■ Work required: Each line from the one containing "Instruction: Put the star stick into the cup" to the end of the data must be copied exactly, the first and last included; no other lines and no pictures belong in the copy.

┏━━

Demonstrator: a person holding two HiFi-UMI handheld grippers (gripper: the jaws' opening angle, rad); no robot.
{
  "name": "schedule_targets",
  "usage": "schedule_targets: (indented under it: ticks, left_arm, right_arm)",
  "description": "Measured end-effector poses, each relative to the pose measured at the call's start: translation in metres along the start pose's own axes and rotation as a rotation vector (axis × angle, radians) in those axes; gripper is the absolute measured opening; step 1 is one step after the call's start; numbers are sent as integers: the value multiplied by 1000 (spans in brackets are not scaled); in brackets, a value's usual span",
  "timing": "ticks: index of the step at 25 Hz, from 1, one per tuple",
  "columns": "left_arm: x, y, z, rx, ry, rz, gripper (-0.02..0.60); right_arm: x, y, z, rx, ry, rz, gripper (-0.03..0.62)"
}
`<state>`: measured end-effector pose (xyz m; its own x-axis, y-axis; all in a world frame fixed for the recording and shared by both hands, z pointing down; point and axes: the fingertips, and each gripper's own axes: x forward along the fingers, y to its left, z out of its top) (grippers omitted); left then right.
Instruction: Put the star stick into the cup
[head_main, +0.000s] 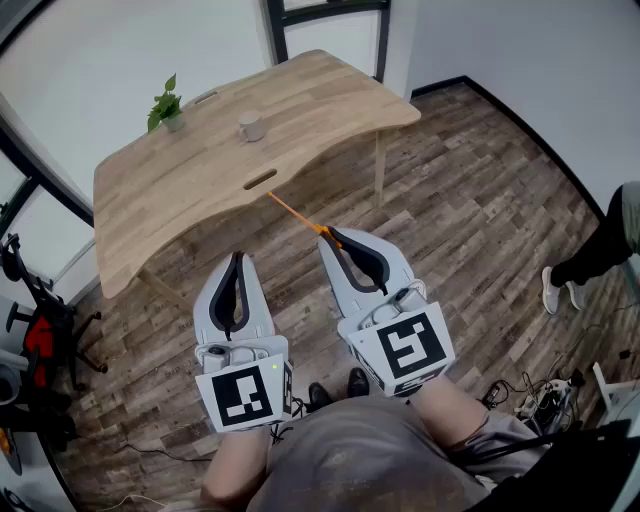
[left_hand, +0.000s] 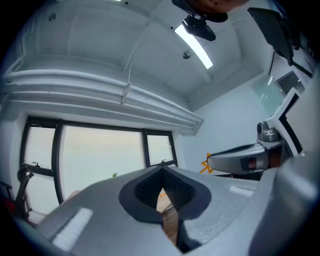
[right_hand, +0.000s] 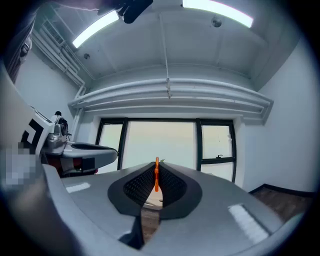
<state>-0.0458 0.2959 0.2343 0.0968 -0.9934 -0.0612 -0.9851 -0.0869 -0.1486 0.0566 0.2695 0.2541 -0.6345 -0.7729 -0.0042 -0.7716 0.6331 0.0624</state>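
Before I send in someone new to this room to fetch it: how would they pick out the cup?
Find the light wooden table by the windows. Toward its far side, about midway along, stands the cup, small and pale. Its only neighbour up there is a green potted plant further left; the cup is the plain, leafless one.

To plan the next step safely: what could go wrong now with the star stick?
1. The right gripper pinches the thin star stick near one end, so it may swivel or slip.
2. The cup stands far off on the table; the long stick may miss it or knock it over.
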Motion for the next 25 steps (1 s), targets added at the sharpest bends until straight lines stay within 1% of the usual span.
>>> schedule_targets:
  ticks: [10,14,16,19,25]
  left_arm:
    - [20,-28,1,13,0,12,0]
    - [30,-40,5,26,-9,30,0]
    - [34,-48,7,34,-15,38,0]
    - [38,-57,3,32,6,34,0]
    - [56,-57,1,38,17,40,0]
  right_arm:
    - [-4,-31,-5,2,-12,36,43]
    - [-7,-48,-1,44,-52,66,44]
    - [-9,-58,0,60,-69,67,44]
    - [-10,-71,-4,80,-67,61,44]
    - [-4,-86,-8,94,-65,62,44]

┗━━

■ Result for this exercise:
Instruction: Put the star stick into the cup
[head_main, +0.000s] 
[left_hand, +0.000s] 
[right_hand, +0.000s] 
<state>-0.0458 0.2959 0.2343 0.0968 -0.9934 -0.0612 -0.9851 -0.0869 -0.1486 0.0566 0.2695 0.2541 -0.6345 -0.7729 -0.0042 -0.7716 0.6331 0.0624</state>
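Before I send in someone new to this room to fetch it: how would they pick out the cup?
Find the light wooden table by the windows. Toward its far side, about midway along, stands the cup, small and pale. Its only neighbour up there is a green potted plant further left; the cup is the plain, leafless one.

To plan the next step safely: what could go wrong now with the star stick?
1. The right gripper pinches the thin star stick near one end, so it may swivel or slip.
2. The cup stands far off on the table; the long stick may miss it or knock it over.
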Motion for the next 25 steps (1 s), targets added at the sharpest bends until straight lines stay within 1% of the usual span.
>>> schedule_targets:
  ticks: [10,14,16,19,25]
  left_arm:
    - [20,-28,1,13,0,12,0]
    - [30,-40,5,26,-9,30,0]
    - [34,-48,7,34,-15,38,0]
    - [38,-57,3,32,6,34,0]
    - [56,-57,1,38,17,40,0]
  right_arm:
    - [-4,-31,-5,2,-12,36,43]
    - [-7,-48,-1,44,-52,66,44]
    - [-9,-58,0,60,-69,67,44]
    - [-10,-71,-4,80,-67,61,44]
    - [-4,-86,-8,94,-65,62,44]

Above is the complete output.